Current issues of terrestrial ecosystem research

Ecosystems are increasingly impacted by human activities to a point that some boundaries for the sustainability of ecosystem services are or will be transgressed. Nine boundaries have been identified (Rockström et al. Nature 461, 472-475, 2009): climate change, land use change, loss of biological diversity, biogeochemical nitrogen cycle and phosphorus cycles, global fresh water use, chemical pollution, atmospheric aerosol loading, ocean acidification and stratospheric ozone. It is estimated that humanity has already transgressed three of these planetary boundaries : for climate change, rate of biodiversity loss, and changes to the global nitrogen cycle.

It is then urgent to develop a thorough understanding of the mechanisms behind ecosystem services and their controls in order to better predict rates of future changes and to develop mitigation or adaptation scenarios. However, the research community on terrestrial ecosystems is currently very fragmented due to difficulties inherent to the ecosystem and environment sciences, which are :

  • a wide diversity of ecosystem types (forest, grasslands, arable systems, marchlands, shrublands…) ; each of them having historically developed its own independent research community.
  • a wide diversity of eco-geographical contexts ; that lead to a multiplication of contextual case studies instead of generic approaches.
  • a process-based disciplinary approach ; that develops reductionism instead of interaction studies within a complex system approach.

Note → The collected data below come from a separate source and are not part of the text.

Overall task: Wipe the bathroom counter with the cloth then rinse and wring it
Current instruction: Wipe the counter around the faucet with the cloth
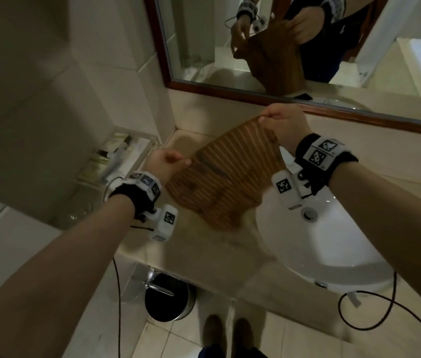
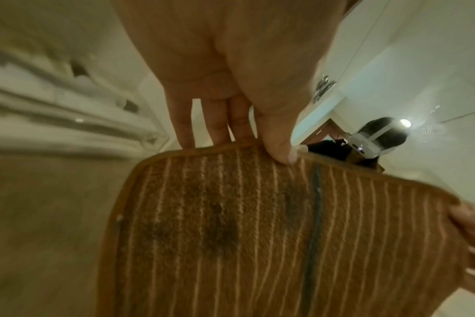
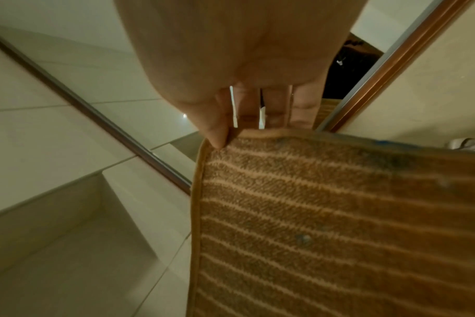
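A brown cloth [image 1: 227, 174] with thin pale stripes and dark stains hangs spread out above the beige counter [image 1: 204, 244], left of the white sink [image 1: 315, 244]. My left hand [image 1: 170, 161] pinches its left top corner, thumb on the near face and fingers behind, as the left wrist view shows on the cloth [image 2: 258, 236]. My right hand [image 1: 279, 120] pinches the other top corner higher up, near the mirror; the right wrist view shows the thumb on the cloth's [image 3: 339, 214] hem. The cloth hides part of the counter behind it.
A clear tray of toiletries [image 1: 119, 156] sits in the counter's left corner. A wood-framed mirror [image 1: 359, 60] hangs behind the sink. A black pedal bin [image 1: 168, 298] stands on the floor below the counter. Cables [image 1: 374, 324] trail from both wrists.
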`<action>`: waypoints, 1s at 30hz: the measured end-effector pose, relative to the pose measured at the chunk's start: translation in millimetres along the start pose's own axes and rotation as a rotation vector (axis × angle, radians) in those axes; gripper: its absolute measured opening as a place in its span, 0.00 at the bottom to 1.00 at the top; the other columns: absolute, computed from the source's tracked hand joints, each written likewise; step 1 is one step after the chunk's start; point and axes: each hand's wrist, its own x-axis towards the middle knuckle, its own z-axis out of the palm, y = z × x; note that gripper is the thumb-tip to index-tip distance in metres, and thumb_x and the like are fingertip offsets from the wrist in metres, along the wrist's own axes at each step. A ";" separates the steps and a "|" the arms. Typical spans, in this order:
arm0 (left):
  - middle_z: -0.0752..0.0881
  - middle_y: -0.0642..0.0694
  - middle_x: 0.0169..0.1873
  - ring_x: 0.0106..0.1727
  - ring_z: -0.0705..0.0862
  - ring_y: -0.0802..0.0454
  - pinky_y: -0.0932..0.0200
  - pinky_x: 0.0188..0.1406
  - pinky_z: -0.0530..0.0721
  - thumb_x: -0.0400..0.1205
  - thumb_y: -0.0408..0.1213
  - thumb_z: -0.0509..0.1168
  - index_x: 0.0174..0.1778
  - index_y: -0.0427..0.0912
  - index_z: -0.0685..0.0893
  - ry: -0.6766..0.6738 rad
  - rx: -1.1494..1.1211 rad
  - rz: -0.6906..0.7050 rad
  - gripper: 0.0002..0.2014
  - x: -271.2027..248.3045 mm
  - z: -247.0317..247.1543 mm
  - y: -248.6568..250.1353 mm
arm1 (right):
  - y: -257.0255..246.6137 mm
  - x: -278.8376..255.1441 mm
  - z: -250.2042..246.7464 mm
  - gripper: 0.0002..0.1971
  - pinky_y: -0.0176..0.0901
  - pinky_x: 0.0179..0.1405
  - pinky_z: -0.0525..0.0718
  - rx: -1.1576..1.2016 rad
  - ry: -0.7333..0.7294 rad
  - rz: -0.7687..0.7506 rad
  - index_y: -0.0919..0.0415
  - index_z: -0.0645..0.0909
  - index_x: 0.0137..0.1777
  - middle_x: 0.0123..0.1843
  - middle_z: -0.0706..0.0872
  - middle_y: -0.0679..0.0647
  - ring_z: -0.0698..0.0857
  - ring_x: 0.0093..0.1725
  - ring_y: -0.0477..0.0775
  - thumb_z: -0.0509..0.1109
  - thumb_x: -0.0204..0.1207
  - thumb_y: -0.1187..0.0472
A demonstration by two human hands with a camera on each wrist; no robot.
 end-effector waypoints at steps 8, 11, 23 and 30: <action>0.83 0.49 0.32 0.36 0.80 0.52 0.55 0.43 0.81 0.76 0.42 0.72 0.38 0.48 0.85 0.239 0.271 0.273 0.04 44.9 -74.8 41.6 | -16.7 30.9 -1.3 0.08 0.44 0.37 0.86 0.119 0.092 0.024 0.52 0.82 0.43 0.37 0.86 0.53 0.86 0.32 0.45 0.66 0.81 0.65; 0.85 0.44 0.35 0.37 0.83 0.43 0.50 0.43 0.81 0.80 0.46 0.68 0.42 0.44 0.82 0.215 0.671 0.424 0.09 33.8 -76.9 31.9 | -6.3 21.0 8.4 0.07 0.37 0.38 0.88 0.275 0.052 0.041 0.61 0.82 0.45 0.41 0.86 0.58 0.88 0.35 0.44 0.65 0.81 0.71; 0.78 0.46 0.61 0.60 0.79 0.47 0.65 0.54 0.68 0.84 0.40 0.60 0.62 0.47 0.82 -0.440 0.743 0.035 0.12 -108.0 37.6 -146.1 | 127.3 -138.6 97.1 0.09 0.44 0.43 0.77 -0.050 -0.414 0.435 0.60 0.87 0.36 0.35 0.86 0.55 0.82 0.40 0.55 0.70 0.73 0.72; 0.84 0.45 0.46 0.46 0.82 0.47 0.58 0.42 0.74 0.80 0.38 0.61 0.53 0.46 0.80 -0.497 0.671 0.036 0.08 -126.4 57.4 -152.8 | 152.2 -157.0 110.3 0.10 0.52 0.45 0.88 -0.112 -0.445 0.615 0.62 0.85 0.36 0.36 0.88 0.62 0.88 0.38 0.60 0.66 0.77 0.70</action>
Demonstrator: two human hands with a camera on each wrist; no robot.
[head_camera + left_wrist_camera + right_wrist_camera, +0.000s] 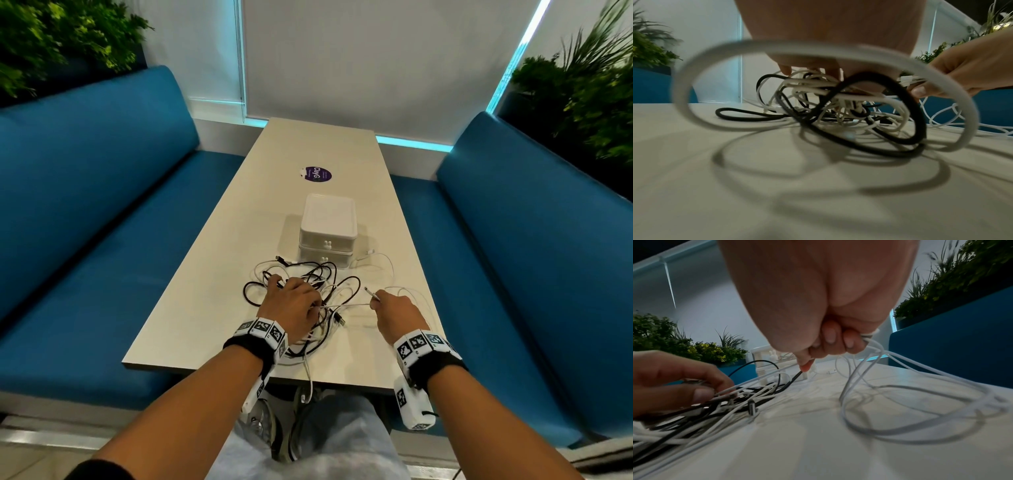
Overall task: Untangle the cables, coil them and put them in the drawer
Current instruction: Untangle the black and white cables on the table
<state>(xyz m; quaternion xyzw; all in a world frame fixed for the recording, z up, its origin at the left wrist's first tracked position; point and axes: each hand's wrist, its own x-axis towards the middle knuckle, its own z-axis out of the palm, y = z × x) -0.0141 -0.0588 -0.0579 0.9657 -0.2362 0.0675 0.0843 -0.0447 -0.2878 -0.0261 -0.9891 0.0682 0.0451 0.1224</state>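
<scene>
A tangle of black and white cables (308,287) lies on the near half of the pale table (205,308), just in front of a white two-drawer unit (328,226) with both drawers closed. My left hand (291,301) rests on the tangle, its thumb and fingers pinching strands (723,391). My right hand (390,308) is fisted around a white cable (349,304) whose plug end (370,293) pokes out above the fist. In the right wrist view, loose white loops (900,431) trail from that fist (828,344) onto the table.
Blue benches (102,205) run along both sides of the table, with plants behind them. A purple sticker (318,174) lies beyond the drawer unit. One white cable (310,377) hangs over the near table edge. Another white lead (376,257) lies to the right of the drawers.
</scene>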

This fragmentation has several important consequences:

  • difficulty in facing the scientific challenges requested by the question asked by the society on the impacts of climate and land use changes on environment, and the ways for mitigating them within a more sustainable development system.
  • controversy regarding the hierarchy among the different impacts because of disciplinary visions instead of multidisciplinary and integrated approach of ecosystem services.
  • impossibility for ecosystem research to take properly into account the trade-offs existing between the different ecosystem services in order to provide coherent and integrated solutions for future sustainable development systems.

However, ecosystem research is increasingly vital to addressing policy issues facing Europe and the globe, from nitrogen deposition to global carbon fluxes and climate change and a solution to address such research and monitoring challenges by European infrastructure had to be thought.